Balkanblut Thriller by Andy Lettau

Balkanblut  Thriller by Andy Lettau

Autor:Andy Lettau [Lettau, Andy]
Die sprache: deu
Format: epub
ISBN: 9783426434109
Herausgeber: Knaur e-books
veröffentlicht: 2015-02-28T05:00:00+00:00


Rogowski trank einen Schluck Bier und lehnte sich zurück. Sie zog die Beine an und stützte ihren Kopf ab. Ihre Augen füllten sich mit Tränen, ohne dass sie wusste, warum das so war. Die Bilder der Nacht mit Milosevic attackierten ihren Verstand; umkreisten sie wie unendliche Reflexionen in einem Spiegellabyrinth, durch das zwei Personen sich in unendlicher Wiedergabe des eigenen Abbilds sahen. Erst als ein Gas gebendes Motorrad auf der Straße den Ritt ins Gestern störte, löste sich die Erinnerung auf und wich Ernüchterung und der Dankbarkeit darüber, dass das sexuelle Intermezzo kein Nachbeben haben würde. Sie hielt Milosevics Botschaft über die Flamme ihres Feuerzeugs und sah dabei zu, wie das Blatt Papier langsam über dem Aschenbecher abbrannte, bis nur noch schwarze Asche übrig blieb.

Sie wartete einen Moment ab, zündete sich eine weitere Zigarette an und betrachtete Bokans Umschlag. Dann öffnete sie ihn und schüttete den Inhalt auf den Tisch. Es waren drei Fotos, Abzüge in DIN A4, schwarz-weiß. Sie trugen jeweils ein Datum in der linken unteren Ecke: 06-12-1991

Daneben war sekundengenau die Uhrzeit vermerkt. Mit zittriger Hand arrangierte Rogowski die Fotos in ihrer zeitlichen Reihenfolge. Die anscheinend vergrößerten Ausschnitte zeigten ein und dieselbe Person in Nahaufnahme. Die Person trug eine Armeeuniform und zielte mit einer Waffe auf den Kopf einer zweiten Person, die am Boden kniete und nur von hinten zu sehen war. Das erste Bild wurde durch einen in der Mitte verlaufenden Fensterrahmen geteilt. Unterhalb waren Dachschindeln zu erkennen. Die Aufnahme musste von einem erhöhten Punkt, wahrscheinlich von einem gegenüberliegenden Haus, gemacht worden sein. Das zweite Bild hatte die gleiche Aufteilung wie das erste und war etwas verwackelt. Die Kamera hatte genau jenen Moment festgehalten, in dem ein Schuss gefallen war. Mündungsfeuer war zu erkennen und diffuse kleine Teile, die vom Kopf der knienden Person wegschleuderten.

Das dritte Bild zeigte die Person mit der Waffe im Porträt. Es war eine Schützin. Eine Frau. Eine bildhübsche Frau. Es war die junge Zdenka Badric; aufgenommen an jenem Abend in Vukovar in dem kalten Zimmer, als Zlatko den Befehl zur Exekution des alten Mannes gegeben hatte.

Rogowski hatte das Gefühl, sich jeden Moment übergeben zu müssen. Um sie herum begann sich alles zu drehen, ihre Wohnungseinrichtung erzeugte überlappende Bilder. Sie kehrte zurück in das Geschehen und sah den Alten vor sich knien, während Zlatko und Milan etwas abseits standen und auf den tödlichen Schuss warteten. Sie konnte sich nicht mehr erinnern, wie viele Meter die beiden Soldaten von ihr weggestanden hatten, aber welche Rolle spielte das schon? Anscheinend hatte der unbekannte Fotograf genau jenen Bildausschnitt in der Linse gehabt, welcher die Tat wie die eines Einzeltäters aussehen ließ.
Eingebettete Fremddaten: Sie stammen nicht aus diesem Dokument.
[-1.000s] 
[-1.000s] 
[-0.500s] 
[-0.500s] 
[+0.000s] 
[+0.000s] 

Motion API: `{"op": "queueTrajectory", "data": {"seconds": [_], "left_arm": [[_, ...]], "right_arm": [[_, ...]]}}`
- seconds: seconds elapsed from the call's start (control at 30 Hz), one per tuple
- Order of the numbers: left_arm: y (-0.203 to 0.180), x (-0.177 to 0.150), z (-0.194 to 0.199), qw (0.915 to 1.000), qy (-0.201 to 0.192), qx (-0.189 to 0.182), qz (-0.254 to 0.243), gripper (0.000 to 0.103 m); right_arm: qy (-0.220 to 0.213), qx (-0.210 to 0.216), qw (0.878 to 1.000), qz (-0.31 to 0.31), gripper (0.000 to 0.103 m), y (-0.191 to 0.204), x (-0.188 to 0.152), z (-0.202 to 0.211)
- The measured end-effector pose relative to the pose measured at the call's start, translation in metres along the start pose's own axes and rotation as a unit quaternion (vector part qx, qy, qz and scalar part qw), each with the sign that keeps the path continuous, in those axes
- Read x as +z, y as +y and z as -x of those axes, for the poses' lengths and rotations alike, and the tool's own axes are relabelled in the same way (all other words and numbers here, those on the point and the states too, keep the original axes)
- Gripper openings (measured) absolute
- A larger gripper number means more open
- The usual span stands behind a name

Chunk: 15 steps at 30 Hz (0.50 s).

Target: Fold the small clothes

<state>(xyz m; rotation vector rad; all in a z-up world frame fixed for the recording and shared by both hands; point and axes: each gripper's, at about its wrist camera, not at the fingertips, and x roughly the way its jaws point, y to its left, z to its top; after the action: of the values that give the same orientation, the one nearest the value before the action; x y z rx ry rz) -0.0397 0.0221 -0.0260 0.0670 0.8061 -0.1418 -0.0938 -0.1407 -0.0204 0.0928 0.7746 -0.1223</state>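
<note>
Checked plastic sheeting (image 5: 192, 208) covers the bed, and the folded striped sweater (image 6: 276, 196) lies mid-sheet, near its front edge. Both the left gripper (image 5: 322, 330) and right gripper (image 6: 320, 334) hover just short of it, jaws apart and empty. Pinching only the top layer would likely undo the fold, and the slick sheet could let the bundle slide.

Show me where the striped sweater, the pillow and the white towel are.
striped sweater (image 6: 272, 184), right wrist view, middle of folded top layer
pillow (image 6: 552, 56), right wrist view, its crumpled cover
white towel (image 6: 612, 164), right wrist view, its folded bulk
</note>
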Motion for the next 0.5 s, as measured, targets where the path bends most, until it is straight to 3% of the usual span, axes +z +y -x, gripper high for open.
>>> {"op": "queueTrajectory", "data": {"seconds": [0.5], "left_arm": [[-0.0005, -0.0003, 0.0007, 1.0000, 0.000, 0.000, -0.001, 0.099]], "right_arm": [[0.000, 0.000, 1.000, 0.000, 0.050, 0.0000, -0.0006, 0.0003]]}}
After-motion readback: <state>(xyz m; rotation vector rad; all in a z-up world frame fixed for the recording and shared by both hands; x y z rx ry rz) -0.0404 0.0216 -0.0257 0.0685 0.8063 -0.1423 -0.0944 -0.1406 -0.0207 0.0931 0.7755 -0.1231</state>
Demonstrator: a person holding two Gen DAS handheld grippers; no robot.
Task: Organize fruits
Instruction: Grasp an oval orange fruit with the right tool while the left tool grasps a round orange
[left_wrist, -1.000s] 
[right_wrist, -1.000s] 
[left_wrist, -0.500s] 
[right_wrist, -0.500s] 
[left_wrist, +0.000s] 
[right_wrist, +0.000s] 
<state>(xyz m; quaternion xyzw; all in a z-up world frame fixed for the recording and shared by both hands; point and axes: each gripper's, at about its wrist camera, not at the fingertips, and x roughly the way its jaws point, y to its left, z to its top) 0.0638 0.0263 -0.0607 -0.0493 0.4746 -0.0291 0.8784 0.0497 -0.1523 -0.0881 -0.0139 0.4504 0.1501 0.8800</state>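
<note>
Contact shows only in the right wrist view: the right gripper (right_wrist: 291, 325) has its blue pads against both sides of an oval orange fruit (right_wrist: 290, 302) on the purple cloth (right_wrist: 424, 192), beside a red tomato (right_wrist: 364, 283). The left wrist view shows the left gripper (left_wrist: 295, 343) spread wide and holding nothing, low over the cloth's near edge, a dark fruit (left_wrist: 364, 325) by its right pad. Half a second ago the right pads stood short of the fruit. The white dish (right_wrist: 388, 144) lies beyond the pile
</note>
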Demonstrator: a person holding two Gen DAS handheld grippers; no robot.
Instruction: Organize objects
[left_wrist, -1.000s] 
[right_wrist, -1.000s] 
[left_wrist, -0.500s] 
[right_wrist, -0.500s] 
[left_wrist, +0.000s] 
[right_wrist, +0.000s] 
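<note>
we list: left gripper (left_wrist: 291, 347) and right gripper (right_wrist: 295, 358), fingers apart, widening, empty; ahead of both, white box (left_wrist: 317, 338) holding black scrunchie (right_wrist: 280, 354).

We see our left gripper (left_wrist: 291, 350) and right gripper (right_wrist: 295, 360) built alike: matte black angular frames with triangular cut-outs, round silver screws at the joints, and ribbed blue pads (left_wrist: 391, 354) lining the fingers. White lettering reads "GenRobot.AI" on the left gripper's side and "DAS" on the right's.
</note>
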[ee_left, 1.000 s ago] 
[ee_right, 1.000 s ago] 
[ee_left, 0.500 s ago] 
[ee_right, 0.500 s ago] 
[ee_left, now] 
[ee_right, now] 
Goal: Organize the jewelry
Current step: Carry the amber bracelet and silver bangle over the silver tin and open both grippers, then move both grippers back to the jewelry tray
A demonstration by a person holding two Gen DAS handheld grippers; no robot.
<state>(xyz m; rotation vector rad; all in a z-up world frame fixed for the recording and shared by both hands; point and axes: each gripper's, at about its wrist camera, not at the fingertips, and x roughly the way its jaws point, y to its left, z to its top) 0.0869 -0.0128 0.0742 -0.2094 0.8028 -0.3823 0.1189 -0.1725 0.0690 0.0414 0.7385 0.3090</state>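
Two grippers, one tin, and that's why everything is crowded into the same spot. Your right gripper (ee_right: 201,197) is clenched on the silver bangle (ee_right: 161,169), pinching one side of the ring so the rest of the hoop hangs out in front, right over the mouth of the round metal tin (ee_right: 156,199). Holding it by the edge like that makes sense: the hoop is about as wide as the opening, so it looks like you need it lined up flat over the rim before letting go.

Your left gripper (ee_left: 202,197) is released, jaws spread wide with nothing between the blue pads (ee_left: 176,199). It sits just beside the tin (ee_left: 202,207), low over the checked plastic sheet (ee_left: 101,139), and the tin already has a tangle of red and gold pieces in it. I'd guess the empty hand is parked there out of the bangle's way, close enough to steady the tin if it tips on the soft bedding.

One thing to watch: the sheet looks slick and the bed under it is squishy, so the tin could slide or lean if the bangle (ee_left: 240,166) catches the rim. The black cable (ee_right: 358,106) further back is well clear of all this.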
Wer hatte diese Fotos gemacht?

Rogowski ging hinaus und schnappte nach frischer Luft. Obwohl sie erst vor kurzem geduscht hatte, schwitzte sie aus allen Poren. Ihr Herz raste und sie war kaum in der Lage, einen klaren Gedanken zu fassen. Schemenhaft erkannte sie die Passanten und Lokalbesucher, die den Tag ausklingen ließen und auf der Suche nach Unterhaltung und Bekanntschaften waren. Vereinzelt schoben sich langsam fahrende Autos als unscharfe röhrende Farbkleckse über den Untergrund.